Certains patients ne semblent pas conscients des contraintes de temps du médecin. La demande d’un patient à un monopole des efforts du médecin doit être adressée. Un patient dépendant peut exprimer le souhait d’avoir plus de temps avec le médecin, en particulier au cours des visites de suivi, par rapport symptômes inquiétants (par exemple, des saignements rectaux, une douleur thoracique à l’effort, des sueurs nocturnes) à la fin du rendez-vous. Si récurrente, ce comportement irrite et frustre la plupart des médecins et peut mettre en péril la relation médecin-patient. Une confrontation douce peut être utile pour modifier cette situation.

Ce type de déclaration établit les limites du médecin d’une manière qui encourage également la participation active du patient pour décider comment utiliser le temps prévu.
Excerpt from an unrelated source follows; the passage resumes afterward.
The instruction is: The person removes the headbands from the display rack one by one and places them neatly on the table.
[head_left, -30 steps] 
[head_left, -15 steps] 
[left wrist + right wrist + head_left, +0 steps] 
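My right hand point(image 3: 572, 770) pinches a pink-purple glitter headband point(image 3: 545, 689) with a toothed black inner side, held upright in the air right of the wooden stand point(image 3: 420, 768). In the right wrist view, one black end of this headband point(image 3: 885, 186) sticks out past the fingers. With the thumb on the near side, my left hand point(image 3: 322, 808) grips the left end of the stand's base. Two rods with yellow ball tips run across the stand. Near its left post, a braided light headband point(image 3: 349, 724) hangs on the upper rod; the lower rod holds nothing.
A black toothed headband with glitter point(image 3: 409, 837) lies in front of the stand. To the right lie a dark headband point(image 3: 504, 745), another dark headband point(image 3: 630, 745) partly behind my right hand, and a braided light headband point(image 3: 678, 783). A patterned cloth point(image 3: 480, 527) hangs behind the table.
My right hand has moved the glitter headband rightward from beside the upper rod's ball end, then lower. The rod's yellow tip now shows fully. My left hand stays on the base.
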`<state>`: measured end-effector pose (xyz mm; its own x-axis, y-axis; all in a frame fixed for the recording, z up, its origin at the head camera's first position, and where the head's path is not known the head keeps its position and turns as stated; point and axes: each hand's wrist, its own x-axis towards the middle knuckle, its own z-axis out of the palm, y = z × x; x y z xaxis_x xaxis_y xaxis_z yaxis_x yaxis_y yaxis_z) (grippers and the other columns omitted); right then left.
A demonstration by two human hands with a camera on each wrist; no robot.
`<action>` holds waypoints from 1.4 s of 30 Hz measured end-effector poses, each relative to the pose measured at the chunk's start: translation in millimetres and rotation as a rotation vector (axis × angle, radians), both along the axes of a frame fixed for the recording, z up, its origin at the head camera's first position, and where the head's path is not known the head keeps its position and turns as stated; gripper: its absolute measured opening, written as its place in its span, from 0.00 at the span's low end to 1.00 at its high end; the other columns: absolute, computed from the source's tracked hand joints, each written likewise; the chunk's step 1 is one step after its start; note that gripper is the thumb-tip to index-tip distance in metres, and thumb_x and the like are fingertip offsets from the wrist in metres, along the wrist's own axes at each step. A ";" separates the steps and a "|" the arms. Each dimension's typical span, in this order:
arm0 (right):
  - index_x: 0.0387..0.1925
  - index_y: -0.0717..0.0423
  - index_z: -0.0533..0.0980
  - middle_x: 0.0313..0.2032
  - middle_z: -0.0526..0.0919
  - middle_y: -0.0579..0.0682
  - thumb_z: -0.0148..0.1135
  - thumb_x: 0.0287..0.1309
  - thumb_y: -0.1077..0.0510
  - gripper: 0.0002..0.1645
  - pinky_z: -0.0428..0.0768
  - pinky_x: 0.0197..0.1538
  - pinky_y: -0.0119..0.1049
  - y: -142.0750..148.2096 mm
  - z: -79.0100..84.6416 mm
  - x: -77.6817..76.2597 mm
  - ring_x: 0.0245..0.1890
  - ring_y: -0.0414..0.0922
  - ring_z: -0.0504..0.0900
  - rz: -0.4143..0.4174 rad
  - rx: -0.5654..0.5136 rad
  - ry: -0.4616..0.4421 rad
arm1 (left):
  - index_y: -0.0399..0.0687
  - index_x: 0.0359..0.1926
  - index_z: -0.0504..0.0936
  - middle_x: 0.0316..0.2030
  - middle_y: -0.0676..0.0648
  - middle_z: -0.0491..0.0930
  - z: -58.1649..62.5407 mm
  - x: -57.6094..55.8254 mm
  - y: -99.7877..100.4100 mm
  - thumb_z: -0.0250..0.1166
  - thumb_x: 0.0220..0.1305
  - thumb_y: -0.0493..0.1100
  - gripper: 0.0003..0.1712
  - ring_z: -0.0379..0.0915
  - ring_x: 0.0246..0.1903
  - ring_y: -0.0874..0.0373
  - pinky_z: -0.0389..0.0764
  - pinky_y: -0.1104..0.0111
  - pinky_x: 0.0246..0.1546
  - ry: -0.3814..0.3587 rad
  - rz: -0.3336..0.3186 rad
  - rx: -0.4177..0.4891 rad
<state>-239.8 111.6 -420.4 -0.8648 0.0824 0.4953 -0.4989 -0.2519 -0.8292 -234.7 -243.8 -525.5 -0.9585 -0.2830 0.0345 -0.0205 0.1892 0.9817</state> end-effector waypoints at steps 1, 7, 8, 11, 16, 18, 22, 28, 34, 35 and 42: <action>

Une revue des problèmes communs

  • Confondre l’ordre traditionnel et rigide de l’histoire médicale écrite avec le processus réel par lequel l’information émerge au cours de l’entretien médical;

  • Trop compter sur les questions directives et fermées. Ce style décourage les associations et le rapport spontané des symptômes du patient;

  • Ignorer les réponses et les préoccupations émotionnelles du patient au cours du processus d’entrevue;

  • La réduction de la portée de l’enquête trop tôt dans l’interview;

  • Le défaut de clarifier les sept dimensions d’un symptôme dans les propres mots du patient;

  • Insister sur le fait que l’entretien doit être réalisé en une seule séance. (les cliniciens expérimentés reviennent encore et encore au patient afin de clarifier l’histoire);

  • La limitation de la liste des hypothèses diagnostiques avant que les données adéquates aient été recueillies;

  • L’usage de questions dirigé, trop complexe, à deux coups, ou peu clair;

  • Le non-respect d’une courtoisie de base dans l’interview : le manque d’introductions claires, ignorez le confort du patient, et l’échec à établir un climat de confiance et de confidentialité;

  • Le défaut de laisser susciter chez le patient ses propres idées sur la cause du problème et les fantasmes du patient sur ce que le médecin va faire;

  • La prise de notes qui interrompt le flux de l’entrevue.

Malgré la magie des technologiques de l’hôpital moderne, les casse-tête diagnostic les plus difficiles sont souvent démêlés par une minutieuse et consciencieuse entrevue centrée-patient (patient-centered interview).